* Action item *
Report each line from the records where the string "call" turns up.

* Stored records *
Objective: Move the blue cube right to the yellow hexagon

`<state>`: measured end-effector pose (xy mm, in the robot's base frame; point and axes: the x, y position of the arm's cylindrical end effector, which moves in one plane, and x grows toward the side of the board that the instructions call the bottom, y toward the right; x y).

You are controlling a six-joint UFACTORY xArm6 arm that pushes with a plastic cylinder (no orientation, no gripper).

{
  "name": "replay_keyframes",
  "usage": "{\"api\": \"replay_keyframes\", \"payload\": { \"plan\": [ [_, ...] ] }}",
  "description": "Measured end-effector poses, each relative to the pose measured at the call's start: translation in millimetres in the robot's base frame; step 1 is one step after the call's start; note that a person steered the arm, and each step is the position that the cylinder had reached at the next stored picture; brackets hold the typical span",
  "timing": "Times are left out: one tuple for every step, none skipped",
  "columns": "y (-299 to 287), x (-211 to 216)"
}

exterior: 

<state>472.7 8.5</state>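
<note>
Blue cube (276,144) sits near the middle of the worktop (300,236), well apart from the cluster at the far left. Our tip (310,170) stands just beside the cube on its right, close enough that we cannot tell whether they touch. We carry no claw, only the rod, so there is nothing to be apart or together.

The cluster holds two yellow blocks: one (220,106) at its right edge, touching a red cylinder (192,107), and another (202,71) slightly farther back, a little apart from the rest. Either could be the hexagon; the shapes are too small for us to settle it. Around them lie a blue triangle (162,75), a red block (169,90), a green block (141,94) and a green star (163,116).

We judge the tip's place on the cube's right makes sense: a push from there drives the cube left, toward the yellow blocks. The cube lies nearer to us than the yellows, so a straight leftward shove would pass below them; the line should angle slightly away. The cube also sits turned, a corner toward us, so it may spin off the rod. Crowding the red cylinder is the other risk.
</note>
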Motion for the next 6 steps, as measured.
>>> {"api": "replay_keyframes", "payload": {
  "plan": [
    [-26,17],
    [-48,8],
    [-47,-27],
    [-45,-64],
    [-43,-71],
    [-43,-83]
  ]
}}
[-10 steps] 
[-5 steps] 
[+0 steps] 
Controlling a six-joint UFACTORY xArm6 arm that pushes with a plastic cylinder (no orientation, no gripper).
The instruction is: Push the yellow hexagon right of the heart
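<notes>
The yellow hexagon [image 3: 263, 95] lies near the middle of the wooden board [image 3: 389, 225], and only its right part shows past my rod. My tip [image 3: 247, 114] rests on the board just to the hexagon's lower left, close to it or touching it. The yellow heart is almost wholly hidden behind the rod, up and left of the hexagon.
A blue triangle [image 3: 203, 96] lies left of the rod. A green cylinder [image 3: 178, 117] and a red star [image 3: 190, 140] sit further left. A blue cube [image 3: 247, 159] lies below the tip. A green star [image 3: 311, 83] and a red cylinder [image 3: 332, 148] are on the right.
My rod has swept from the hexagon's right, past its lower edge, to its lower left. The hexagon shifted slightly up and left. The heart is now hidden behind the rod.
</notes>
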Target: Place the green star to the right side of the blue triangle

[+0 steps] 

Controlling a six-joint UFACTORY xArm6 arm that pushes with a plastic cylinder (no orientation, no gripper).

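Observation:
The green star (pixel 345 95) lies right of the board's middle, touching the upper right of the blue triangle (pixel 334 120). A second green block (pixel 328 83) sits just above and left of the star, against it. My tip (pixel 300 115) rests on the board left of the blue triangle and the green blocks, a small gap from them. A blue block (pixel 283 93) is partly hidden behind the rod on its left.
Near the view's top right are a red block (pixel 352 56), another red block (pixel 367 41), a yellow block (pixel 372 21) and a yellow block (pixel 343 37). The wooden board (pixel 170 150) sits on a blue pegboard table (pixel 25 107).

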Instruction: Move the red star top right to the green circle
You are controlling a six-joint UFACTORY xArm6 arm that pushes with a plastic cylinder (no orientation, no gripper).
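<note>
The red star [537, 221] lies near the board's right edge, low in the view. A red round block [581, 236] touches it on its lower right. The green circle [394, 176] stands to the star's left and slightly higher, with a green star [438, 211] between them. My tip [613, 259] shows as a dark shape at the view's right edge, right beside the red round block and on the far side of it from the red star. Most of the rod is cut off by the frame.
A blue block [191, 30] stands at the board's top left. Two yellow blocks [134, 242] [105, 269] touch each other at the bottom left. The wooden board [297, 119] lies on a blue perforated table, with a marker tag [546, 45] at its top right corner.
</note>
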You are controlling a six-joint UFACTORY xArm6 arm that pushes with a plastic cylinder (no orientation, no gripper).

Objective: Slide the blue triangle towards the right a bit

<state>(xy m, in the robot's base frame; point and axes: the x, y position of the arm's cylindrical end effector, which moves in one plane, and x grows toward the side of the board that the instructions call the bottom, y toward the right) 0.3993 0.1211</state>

* Completed task *
`<state>`: measured end-effector pose (xy mm, in the robot's base frame; point and axes: the x, y position of the arm's cylindrical end effector, which moves in one plane, and x grows toward the side of the board that the instructions call the bottom, y toward the right; x y).
  "description": "Measured end-effector poses, each relative to the pose measured at the call's start: translation in millimetres in the robot's base frame; step 1 is one step after the call's start; note that a person steered the arm, and each step is the position that the cylinder had reached at the next stored picture; brackets hold the typical span",
<state>(xy m, in the robot's base frame; point and axes: the x, y position of the arm's cylindrical end effector, which moves in one plane, and x grows toward the side of the board that the instructions call the bottom, y toward the right) 0.3993 0.1211</state>

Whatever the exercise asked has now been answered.